It was either Abraham Lincoln or Mark Twain who once said that, “It is better to remain silent and be thought a fool, than to speak, and remove all doubt.” I used to a have shirt that said it, but the wisdom of Lincoln or Twain cannot be contained on the green print of a white shirt. This piece of wisdom could not be any timely than it is today.
The dawn of technology has given us many advantages, and today, information is available at our fingertips – just like the website that told me that either Lincoln or Twain quoted the adage. The world has become louder and louder with every decade that passed, and although I was not born or grew up in the 1950s, I have always admired the quietude of that time when people still had the decency to keep their affairs out of the public view, as it was never polite to let everyone know what happens in one’s bedroom. Back then, people were content with what they had, and while others tried to keep up with the Joneses, some folks just wanted to live comfortably and do what they can for their communities.
The 1960s changed it all. The call for the supposedly oppressive and repressive previous decade gave birth to free love, free speech, free everything. People took to the streets so that they could be heard, and whether it was to rally against an unnecessary war, or the right to not wear a bra, people felt that in order to be heard, you needed to be loud, and the louder one was, the more attention one gets. The more attention one gets, the more publicity one receives, and politicians, advertisers, marketing people, and social movers take notice. This continued in the 1970s, 1980s and the 1990s.

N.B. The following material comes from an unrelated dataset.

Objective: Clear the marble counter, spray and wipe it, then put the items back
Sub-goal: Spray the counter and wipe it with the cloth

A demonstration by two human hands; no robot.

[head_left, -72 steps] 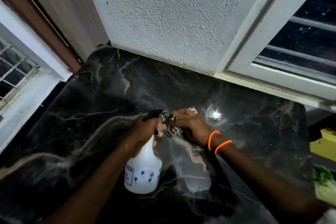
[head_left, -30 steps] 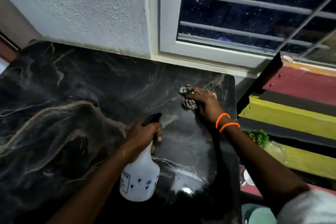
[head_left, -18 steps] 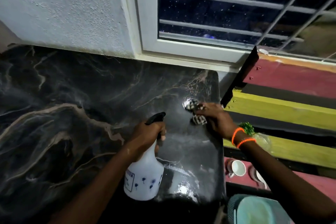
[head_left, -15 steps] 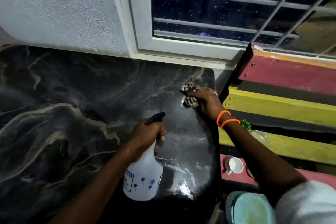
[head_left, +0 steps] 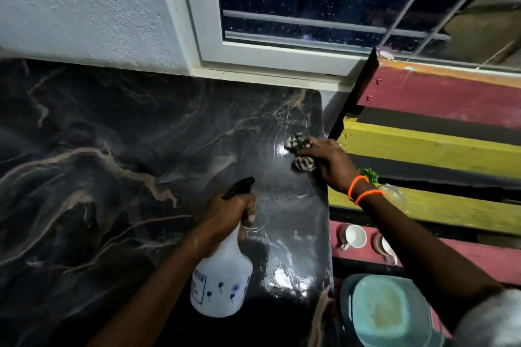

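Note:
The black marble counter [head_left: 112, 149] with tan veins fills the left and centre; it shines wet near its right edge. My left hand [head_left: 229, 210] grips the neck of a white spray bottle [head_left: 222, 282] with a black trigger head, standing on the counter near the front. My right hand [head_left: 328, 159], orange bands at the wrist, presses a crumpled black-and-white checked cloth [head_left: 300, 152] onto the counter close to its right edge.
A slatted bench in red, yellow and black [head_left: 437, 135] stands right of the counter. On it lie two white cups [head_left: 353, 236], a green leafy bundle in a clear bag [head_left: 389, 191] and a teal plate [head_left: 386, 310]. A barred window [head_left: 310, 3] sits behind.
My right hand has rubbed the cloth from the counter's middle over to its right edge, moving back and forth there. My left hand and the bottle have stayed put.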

When the new millennium came, the noise became so loud, that reason could no longer be heard. Reason is silent, as it is reflective and is never explosive. What was once thought to be a necessary path to arriving at a sound solution was seen as oppressive and counter-cultural. The loud minority became louder, and although small in numbers, politicians, advertisers, marketing people and social movers took notice and gave them the stage. The silent majority, practicing its reticence to make sense of the noise, was thought to be weak and no longer necessary to be listened to or to be given a chance to say anything, as anything they would say would be against a certain group or a certain ideology. The minority was loud enough to drown the reason of silent majority.
There is a current uprising of its own with the silent majority, however. The recent elections in Burnaby has proven this, with People’s Party Laura-Lynn Tyler Thompson getting as much as 12% of the votes for her party and platform, one that society says is “exclusive” and discriminatory. The People’s Party is outspoken about its opposition to issues such as the SOGI 123 curriculum, and its hard-line Christian values, and is not afraid to take it to the polls. The result was an overwhelming support for what used to be a topic no politician would touch with a 10-foot pole. Through the votes the party garnered in the election, people now know there is a silent, reflective and formidable group that is ready to reason out and be heard, above all the noise and confusion that the world is currently experiencing. And that is difficult to ignore, no matter how silent it may be. Another person that was silent for a while was Jody Wilson-Raybould, but her silence could not be contained, and what thunders throughout Canada after she spoke could be the end of Prime Minister Justin Trudeau’s government. After all, the truth shall set one free, and this time, PM Trudeau may just have a chance to face the truth and would not be able to dodge it with his smiles and charms.